:: Data shown

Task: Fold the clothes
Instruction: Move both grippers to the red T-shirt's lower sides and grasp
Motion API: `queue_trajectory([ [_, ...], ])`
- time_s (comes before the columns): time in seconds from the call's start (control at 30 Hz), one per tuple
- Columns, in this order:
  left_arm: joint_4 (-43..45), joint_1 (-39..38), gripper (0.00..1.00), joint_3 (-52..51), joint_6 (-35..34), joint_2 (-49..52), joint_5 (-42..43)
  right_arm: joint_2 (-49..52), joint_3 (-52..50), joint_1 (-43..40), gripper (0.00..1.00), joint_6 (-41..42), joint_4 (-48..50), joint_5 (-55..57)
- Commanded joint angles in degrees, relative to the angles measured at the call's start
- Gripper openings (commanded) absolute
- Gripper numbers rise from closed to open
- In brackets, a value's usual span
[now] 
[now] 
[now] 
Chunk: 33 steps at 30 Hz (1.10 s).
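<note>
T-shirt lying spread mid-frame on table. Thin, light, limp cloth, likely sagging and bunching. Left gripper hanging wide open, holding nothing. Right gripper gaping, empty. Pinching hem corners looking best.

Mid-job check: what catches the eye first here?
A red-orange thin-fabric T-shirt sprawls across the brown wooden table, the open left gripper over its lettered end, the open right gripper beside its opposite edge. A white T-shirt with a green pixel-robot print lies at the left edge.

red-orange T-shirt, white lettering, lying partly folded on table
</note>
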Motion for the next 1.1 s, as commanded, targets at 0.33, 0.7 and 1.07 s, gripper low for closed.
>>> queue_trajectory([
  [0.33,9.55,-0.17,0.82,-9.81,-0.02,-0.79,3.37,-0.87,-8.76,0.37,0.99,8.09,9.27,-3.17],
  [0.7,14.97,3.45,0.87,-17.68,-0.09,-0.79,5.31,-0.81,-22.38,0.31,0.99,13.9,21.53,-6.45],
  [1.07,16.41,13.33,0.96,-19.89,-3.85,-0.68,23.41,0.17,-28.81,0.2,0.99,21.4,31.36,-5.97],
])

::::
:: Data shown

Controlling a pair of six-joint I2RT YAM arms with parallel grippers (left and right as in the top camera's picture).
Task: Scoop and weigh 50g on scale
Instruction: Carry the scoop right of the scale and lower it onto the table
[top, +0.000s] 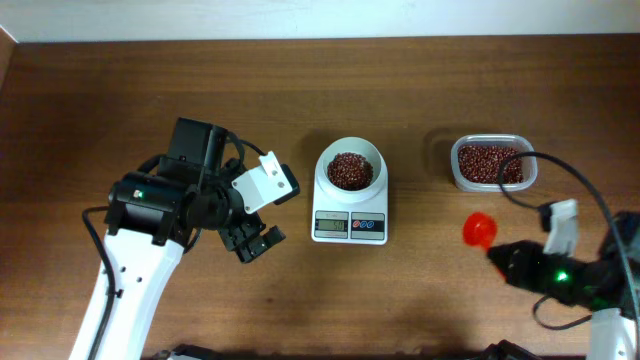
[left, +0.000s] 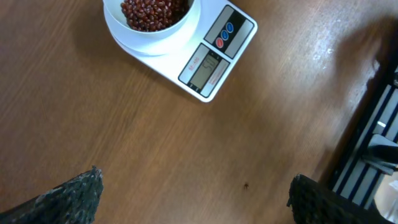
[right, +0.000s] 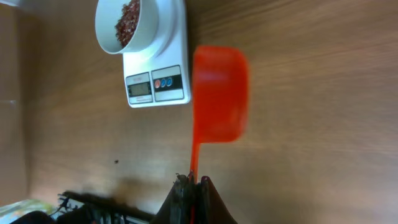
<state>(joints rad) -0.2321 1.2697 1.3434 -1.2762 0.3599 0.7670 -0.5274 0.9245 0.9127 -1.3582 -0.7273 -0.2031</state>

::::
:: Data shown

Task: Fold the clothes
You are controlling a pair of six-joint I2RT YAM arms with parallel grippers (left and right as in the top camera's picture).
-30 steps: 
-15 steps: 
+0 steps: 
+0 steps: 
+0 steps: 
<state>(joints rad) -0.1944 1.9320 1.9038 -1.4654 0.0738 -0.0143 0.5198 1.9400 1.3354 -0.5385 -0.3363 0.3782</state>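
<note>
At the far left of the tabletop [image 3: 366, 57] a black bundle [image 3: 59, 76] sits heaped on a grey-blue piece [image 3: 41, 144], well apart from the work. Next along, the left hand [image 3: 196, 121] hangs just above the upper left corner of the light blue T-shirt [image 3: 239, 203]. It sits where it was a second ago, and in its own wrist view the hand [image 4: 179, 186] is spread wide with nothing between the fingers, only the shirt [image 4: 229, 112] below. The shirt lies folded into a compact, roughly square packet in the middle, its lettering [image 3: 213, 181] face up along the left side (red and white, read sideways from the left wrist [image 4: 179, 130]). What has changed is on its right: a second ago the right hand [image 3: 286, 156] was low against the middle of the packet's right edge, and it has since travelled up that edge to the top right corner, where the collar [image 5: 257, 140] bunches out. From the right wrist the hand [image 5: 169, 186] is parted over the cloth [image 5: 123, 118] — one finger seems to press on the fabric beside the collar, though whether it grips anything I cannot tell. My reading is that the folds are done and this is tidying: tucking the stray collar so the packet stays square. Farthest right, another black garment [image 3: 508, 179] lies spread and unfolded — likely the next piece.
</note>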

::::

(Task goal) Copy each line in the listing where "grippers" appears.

(Output for this task)
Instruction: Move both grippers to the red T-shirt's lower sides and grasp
Controlling a pair of six-joint I2RT YAM arms with parallel grippers (left and right as in the top camera's picture).
You are controlling a pair of six-joint I2RT YAM arms with parallel grippers (left and right as in the top camera's picture).

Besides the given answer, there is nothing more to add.